To some extent, it was always partly that way. Unfortunately, major differences have developed in the last fifty years. The difference glaring at us, is the huge cost of running longer and longer campaigns from which the media profits. Want to know why there is such an endless racket on TV and your computer screen around politics? It makes money. The money for ads – cars, shampoo – comes from grabbing our attention; so, we get attention-grabbing news sound bites and attention-grabbing candidates, instead of substance.
Then, there are the actual, very expensive political ads. The more of those the better for the media; all of the media – right, left and center.
Of course, most politicians have to raise money to pay for their endlessly long, extremely expensive campaigns. And the connection between those who give our politicians this money and the demands they make on those same politicians is called buying influence. It’s called corruption in any other place or time. Now, here, for a very sinister reason, it’s seldom called anything. Why? Because it’s the media that does the calling, and they’re in on the game – all of the media. They either ignore the issue or occasionally furrow their brows and point at PACs or lobbyists, never admitting to their own stake in the game.
Outline this problem to a friend, even the smartest, most enlightened friend you have, and you’re bound to get a blank stare. Maybe it’s an inherent problem in the contemporary world that we have to learn to absorb. After all, where do we, the people, turn if our politicians either can’t or won’t solve the problem? Where do we turn if the media is almost uniformly part of the problem? It will have to be a grassroots effort of some kind, right? How, and toward what end?
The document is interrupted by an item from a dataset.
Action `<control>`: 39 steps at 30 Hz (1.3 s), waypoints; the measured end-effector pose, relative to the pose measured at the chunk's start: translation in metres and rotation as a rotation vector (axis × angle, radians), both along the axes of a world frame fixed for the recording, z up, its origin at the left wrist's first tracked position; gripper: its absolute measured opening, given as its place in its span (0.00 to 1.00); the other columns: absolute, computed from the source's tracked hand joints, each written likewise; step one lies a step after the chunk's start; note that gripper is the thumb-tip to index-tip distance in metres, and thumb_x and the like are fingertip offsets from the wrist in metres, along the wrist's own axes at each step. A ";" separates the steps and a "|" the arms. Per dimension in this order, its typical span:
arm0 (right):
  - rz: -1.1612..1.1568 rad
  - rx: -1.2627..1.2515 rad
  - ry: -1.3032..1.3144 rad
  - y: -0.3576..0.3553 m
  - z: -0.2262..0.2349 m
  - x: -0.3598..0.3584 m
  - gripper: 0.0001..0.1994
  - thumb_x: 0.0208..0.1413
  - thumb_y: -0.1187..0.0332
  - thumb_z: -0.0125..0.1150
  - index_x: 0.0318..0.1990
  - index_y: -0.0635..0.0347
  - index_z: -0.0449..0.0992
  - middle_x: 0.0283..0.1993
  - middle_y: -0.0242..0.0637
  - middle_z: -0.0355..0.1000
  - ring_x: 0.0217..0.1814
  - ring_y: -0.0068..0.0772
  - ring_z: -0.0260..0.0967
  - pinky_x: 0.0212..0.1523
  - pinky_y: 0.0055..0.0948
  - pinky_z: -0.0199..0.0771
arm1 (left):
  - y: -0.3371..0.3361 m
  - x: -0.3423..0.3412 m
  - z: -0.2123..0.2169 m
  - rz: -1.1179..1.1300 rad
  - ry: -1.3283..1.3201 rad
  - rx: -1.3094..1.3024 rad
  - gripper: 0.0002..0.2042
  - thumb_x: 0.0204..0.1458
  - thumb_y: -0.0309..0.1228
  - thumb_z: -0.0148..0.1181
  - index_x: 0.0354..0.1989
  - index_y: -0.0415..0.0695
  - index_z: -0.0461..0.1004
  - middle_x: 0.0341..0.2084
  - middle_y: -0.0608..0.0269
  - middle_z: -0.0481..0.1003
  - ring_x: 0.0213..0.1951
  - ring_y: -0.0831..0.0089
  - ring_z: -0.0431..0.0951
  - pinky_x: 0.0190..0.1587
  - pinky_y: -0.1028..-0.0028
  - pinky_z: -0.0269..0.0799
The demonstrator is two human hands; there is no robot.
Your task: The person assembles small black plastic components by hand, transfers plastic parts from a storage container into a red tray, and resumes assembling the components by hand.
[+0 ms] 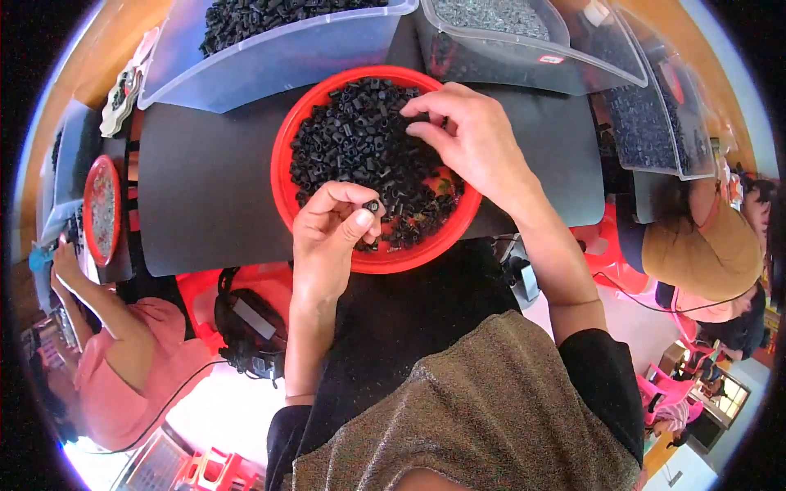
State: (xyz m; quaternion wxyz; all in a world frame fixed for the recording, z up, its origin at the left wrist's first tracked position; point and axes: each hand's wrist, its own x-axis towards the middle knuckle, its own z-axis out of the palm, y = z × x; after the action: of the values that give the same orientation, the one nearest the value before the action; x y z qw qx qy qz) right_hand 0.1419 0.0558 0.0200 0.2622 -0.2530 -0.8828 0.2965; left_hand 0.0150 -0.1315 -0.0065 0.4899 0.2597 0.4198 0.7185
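- My left hand [327, 233] is curling closed, thumb and forefinger pinching one small black plastic piece [372, 206] just above the near rim of the red bowl [282, 155].
- My right hand [471, 135] is reaching into the bowl from the right, fingers bent down and digging in the heap of black pieces [352, 135]; I cannot tell whether it is actually gripping any, since the fingertips are hiding in the pile.
- The bowl is sitting on a black mat [205, 188] on the table, mostly full of the same small black tube-like parts.
- A clear plastic bin [270, 57] with more black parts is standing just behind the bowl, on the left.
- Another clear bin [508, 49] holding grey bits is standing behind on the right, and a third clear bin [655, 123] of dark parts is further right.
- A person in a pink top [123, 360] is working at my left beside a second red bowl [100, 209].
- Another person in a tan top [704, 245] is sitting at my right.
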 end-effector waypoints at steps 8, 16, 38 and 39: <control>0.038 0.145 -0.151 0.000 -0.005 -0.018 0.07 0.49 0.70 0.66 0.36 0.59 0.80 0.33 0.39 0.72 0.36 0.44 0.73 0.36 0.40 0.72 | 0.001 0.000 -0.001 0.003 0.015 -0.012 0.08 0.56 0.22 0.61 0.43 0.38 0.74 0.33 0.61 0.77 0.30 0.80 0.74 0.35 0.79 0.70; 0.077 0.211 -0.199 0.000 -0.008 -0.019 0.08 0.49 0.70 0.66 0.36 0.60 0.78 0.35 0.40 0.72 0.37 0.46 0.73 0.37 0.41 0.73 | 0.004 0.001 0.000 0.009 0.011 -0.026 0.08 0.56 0.22 0.60 0.43 0.38 0.74 0.33 0.61 0.78 0.31 0.80 0.74 0.35 0.80 0.70; 0.076 0.110 -0.015 0.007 -0.004 -0.003 0.08 0.50 0.73 0.65 0.39 0.59 0.79 0.33 0.39 0.70 0.31 0.38 0.71 0.33 0.34 0.71 | 0.004 0.001 -0.002 0.053 -0.019 -0.009 0.08 0.57 0.23 0.60 0.45 0.38 0.74 0.33 0.62 0.77 0.31 0.80 0.72 0.35 0.80 0.68; 0.086 0.143 -0.015 0.007 -0.005 -0.006 0.08 0.50 0.73 0.65 0.39 0.59 0.79 0.34 0.40 0.70 0.33 0.41 0.71 0.35 0.36 0.72 | 0.004 0.001 -0.002 0.055 -0.024 -0.006 0.08 0.57 0.23 0.60 0.45 0.38 0.74 0.33 0.62 0.77 0.31 0.80 0.72 0.35 0.80 0.68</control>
State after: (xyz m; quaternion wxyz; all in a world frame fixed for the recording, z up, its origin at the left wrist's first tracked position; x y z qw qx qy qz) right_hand 0.1361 0.0626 0.0150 0.2601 -0.1978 -0.9136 0.2420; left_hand 0.0163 -0.1272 -0.0082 0.4757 0.2380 0.4232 0.7335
Other representational democracies have laws governing the length of time of campaigns and the amount of money that can be spent. That would solve the basic problem in the United States, but who is going to champion such a cause? The few anemic attempts at Campaign Finance Reform by earnest politicians in the past resulted in what we have now. It has to be assumed the various forces opposed to real reform of this corrupt system are vast and powerful.
An amendment to the Constitution seems necessary; not an easy task. Our founders were rightfully wary of weighing down our Constitution with bureaucratic detritus. But, how else do we solve such a fundamental crisis of government? The Constitution states that an amendment should be proposed either by the Congress with two-thirds approval in the Senate and the House of Representatives, or by a constitutional convention proposed by two-thirds of the State legislatures. Since our US senators and representatives seem unable to propose an amendment, can we turn to the alternate approach, state by state? It would be the first time an amendment has been proposed by constitutional convention, but these are desperate times.
At the very least, let’s identify the problem and not expect some miraculous fifth estate to emerge and shame our media or politicians or lobbyists into seeing the moral and ethical light. There is an amount of money involved in our electoral process now that makes this government corruption the absolute kind.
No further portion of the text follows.